[Task input]

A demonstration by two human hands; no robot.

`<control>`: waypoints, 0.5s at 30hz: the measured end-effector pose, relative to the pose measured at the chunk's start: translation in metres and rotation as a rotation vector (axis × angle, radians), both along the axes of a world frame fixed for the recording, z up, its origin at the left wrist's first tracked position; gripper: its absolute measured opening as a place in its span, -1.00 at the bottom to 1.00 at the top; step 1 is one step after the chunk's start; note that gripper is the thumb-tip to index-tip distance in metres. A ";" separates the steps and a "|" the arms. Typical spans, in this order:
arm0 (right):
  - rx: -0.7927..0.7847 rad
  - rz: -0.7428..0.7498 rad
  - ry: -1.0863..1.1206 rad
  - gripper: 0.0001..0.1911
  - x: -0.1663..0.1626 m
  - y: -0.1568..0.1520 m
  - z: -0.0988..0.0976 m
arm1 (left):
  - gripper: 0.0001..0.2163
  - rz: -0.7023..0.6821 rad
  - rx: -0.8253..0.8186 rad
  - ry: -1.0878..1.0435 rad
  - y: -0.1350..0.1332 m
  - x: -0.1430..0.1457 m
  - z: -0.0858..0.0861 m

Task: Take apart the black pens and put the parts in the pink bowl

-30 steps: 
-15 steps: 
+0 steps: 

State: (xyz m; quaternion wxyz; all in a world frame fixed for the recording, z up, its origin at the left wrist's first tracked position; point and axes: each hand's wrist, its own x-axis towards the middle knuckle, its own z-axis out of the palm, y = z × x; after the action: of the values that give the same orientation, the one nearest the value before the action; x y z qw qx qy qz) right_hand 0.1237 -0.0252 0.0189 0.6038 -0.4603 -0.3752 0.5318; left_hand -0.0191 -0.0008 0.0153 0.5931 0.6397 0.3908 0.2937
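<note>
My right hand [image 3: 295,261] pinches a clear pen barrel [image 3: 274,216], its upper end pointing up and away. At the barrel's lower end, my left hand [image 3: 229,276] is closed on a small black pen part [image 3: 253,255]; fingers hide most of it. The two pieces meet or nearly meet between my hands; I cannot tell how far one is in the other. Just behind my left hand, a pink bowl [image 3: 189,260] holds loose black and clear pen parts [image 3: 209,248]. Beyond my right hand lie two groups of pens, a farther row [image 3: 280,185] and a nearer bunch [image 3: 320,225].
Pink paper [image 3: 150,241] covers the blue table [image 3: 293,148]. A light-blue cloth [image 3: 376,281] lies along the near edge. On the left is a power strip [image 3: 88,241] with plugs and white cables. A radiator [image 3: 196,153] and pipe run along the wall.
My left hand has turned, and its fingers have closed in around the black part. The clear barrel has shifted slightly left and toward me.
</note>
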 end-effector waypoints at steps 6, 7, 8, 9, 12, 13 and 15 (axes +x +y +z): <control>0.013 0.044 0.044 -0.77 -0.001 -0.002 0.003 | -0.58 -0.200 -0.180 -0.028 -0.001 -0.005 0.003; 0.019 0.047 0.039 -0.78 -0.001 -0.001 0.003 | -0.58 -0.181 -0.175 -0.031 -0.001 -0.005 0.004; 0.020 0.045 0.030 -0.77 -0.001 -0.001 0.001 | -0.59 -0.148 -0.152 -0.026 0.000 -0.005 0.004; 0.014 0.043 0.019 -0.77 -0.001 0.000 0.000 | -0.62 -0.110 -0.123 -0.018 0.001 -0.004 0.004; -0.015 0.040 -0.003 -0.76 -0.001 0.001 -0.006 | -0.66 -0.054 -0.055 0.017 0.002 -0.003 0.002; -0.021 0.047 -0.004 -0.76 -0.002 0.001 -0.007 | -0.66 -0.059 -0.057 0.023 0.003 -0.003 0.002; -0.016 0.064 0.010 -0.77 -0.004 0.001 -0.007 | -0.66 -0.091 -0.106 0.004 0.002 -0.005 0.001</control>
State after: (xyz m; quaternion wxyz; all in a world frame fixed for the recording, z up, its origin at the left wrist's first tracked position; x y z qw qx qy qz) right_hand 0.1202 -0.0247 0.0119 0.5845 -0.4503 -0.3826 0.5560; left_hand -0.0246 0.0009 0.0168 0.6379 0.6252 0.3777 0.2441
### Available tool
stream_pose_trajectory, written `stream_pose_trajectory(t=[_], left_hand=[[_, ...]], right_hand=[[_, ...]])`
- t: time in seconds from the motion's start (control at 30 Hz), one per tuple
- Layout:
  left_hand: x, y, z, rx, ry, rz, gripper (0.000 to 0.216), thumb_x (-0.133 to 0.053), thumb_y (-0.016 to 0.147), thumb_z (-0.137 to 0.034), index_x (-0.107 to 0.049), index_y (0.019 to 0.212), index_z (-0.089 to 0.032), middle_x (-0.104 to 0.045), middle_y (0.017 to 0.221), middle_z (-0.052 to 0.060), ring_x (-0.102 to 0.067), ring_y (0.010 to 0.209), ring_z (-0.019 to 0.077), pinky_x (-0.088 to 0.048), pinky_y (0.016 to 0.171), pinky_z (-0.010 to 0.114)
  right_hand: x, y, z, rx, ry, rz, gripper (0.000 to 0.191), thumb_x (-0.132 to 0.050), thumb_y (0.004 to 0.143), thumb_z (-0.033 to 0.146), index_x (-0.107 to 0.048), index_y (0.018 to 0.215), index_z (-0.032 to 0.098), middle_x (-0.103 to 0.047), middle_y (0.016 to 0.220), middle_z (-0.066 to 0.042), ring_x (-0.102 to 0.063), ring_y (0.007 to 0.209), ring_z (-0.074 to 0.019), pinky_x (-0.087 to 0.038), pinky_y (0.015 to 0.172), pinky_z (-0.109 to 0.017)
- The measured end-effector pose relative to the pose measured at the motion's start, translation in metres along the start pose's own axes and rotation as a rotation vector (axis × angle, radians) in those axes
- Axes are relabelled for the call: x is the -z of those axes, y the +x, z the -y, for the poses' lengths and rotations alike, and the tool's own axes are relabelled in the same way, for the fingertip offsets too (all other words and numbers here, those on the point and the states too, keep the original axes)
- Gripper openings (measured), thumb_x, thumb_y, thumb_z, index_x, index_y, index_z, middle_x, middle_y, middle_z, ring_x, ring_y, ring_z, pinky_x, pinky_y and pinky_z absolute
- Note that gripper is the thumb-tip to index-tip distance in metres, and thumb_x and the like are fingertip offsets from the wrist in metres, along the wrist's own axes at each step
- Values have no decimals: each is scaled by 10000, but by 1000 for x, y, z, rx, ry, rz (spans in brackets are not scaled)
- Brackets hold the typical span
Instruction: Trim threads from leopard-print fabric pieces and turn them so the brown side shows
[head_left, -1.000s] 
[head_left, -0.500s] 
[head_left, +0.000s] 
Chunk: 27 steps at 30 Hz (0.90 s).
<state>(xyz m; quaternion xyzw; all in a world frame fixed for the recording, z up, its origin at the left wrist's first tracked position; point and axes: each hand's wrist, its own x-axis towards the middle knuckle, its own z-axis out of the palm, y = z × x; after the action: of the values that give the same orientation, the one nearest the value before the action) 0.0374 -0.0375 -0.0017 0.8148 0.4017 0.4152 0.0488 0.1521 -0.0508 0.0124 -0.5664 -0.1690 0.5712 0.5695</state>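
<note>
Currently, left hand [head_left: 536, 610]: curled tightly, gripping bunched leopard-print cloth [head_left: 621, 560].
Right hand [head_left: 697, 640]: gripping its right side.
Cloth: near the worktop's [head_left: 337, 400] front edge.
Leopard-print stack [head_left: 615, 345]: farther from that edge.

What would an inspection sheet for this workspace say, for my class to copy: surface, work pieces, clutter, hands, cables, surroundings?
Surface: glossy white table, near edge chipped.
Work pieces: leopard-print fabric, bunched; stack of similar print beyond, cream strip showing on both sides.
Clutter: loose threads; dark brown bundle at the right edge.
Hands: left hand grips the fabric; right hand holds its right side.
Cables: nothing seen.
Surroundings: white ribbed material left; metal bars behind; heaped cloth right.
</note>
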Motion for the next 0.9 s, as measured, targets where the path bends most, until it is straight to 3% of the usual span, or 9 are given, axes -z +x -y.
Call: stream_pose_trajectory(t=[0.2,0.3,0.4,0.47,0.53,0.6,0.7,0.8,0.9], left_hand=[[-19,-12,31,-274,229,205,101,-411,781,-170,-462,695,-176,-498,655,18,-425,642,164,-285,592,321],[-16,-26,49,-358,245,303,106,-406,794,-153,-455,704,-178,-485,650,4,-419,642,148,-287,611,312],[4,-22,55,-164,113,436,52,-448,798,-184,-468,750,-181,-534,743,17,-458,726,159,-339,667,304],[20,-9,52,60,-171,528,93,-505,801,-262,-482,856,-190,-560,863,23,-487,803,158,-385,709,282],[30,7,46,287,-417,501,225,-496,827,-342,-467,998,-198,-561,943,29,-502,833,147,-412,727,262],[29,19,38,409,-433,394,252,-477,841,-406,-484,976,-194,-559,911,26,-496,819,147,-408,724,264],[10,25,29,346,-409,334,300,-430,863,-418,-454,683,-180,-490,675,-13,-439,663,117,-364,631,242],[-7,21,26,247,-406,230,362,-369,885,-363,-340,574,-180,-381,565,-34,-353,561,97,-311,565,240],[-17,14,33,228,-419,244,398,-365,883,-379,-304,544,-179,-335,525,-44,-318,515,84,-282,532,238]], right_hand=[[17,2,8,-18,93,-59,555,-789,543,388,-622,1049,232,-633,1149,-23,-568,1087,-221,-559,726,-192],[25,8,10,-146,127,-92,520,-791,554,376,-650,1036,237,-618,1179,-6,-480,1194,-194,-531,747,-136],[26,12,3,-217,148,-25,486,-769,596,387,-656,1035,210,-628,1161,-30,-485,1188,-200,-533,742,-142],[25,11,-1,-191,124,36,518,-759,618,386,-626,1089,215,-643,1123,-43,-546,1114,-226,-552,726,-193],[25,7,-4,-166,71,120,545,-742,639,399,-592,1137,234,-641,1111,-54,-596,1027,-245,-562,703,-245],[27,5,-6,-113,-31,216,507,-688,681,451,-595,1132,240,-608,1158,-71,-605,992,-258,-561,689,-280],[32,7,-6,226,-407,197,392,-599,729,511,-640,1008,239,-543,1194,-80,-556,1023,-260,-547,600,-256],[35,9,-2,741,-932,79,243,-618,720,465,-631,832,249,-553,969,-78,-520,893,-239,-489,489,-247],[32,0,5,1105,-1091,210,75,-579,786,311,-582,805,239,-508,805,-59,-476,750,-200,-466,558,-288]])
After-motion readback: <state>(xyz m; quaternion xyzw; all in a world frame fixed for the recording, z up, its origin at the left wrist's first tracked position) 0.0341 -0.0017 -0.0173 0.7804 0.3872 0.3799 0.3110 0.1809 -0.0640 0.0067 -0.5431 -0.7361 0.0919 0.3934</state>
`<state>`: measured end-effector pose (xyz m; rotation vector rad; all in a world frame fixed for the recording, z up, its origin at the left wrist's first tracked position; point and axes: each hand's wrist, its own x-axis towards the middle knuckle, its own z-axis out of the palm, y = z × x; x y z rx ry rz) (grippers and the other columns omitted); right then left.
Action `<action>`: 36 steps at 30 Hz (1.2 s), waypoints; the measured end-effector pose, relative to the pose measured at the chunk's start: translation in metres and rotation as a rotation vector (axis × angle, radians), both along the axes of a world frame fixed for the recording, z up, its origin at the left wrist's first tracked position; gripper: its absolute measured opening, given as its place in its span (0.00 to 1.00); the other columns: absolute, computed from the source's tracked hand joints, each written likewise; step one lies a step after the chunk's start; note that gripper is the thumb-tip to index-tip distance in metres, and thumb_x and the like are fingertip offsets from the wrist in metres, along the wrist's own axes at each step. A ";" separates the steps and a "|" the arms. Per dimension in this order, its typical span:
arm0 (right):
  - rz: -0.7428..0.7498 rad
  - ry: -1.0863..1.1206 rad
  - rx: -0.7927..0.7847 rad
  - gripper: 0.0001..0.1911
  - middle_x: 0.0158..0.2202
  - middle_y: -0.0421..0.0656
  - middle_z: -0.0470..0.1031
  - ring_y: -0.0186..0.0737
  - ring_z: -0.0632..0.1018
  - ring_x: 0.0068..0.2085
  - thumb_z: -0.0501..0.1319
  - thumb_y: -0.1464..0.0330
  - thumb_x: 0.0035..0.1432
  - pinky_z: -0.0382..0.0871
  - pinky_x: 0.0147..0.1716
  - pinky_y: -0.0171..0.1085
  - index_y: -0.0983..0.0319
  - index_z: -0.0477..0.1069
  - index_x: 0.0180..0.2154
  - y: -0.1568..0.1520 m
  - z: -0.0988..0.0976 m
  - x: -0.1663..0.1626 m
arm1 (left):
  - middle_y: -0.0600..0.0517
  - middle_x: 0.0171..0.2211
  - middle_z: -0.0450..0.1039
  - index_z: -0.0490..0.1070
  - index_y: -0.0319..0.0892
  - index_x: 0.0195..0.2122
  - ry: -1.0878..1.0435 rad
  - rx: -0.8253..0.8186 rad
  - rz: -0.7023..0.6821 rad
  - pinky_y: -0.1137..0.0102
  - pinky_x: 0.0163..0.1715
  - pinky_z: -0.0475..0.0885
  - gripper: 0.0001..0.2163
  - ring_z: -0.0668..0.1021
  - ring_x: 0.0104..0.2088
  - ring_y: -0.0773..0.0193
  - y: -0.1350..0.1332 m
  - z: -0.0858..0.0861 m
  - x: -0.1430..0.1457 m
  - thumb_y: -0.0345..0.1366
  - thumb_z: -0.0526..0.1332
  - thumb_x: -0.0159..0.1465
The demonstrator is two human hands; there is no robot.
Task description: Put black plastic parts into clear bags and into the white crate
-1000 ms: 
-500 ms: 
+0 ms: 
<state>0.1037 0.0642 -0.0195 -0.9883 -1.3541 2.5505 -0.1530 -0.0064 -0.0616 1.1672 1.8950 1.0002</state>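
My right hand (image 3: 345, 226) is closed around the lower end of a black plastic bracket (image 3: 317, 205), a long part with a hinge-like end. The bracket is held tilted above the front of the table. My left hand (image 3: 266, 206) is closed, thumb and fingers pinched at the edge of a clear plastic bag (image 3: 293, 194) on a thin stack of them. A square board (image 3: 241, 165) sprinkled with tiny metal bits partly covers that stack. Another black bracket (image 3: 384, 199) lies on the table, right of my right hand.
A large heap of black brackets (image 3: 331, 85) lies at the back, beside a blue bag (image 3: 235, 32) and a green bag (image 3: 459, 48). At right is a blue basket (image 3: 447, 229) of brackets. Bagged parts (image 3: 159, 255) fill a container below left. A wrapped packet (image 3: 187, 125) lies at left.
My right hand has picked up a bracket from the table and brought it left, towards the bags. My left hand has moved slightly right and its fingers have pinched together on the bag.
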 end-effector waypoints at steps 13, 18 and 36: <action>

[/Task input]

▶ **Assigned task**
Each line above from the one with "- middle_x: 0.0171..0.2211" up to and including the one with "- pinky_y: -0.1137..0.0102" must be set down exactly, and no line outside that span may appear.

▶ **Response to this exercise**
  - middle_x: 0.0171..0.2211
  - middle_z: -0.0450..0.1039
  - index_z: -0.0490..0.1070
  - index_y: -0.0319..0.0892
  - index_x: 0.0195..0.2122
  - ry: -1.0878..1.0435 rad
  - rx: -0.8253..0.8186 rad
  - rz: -0.7023..0.6821 rad
  - pinky_y: -0.1137..0.0102

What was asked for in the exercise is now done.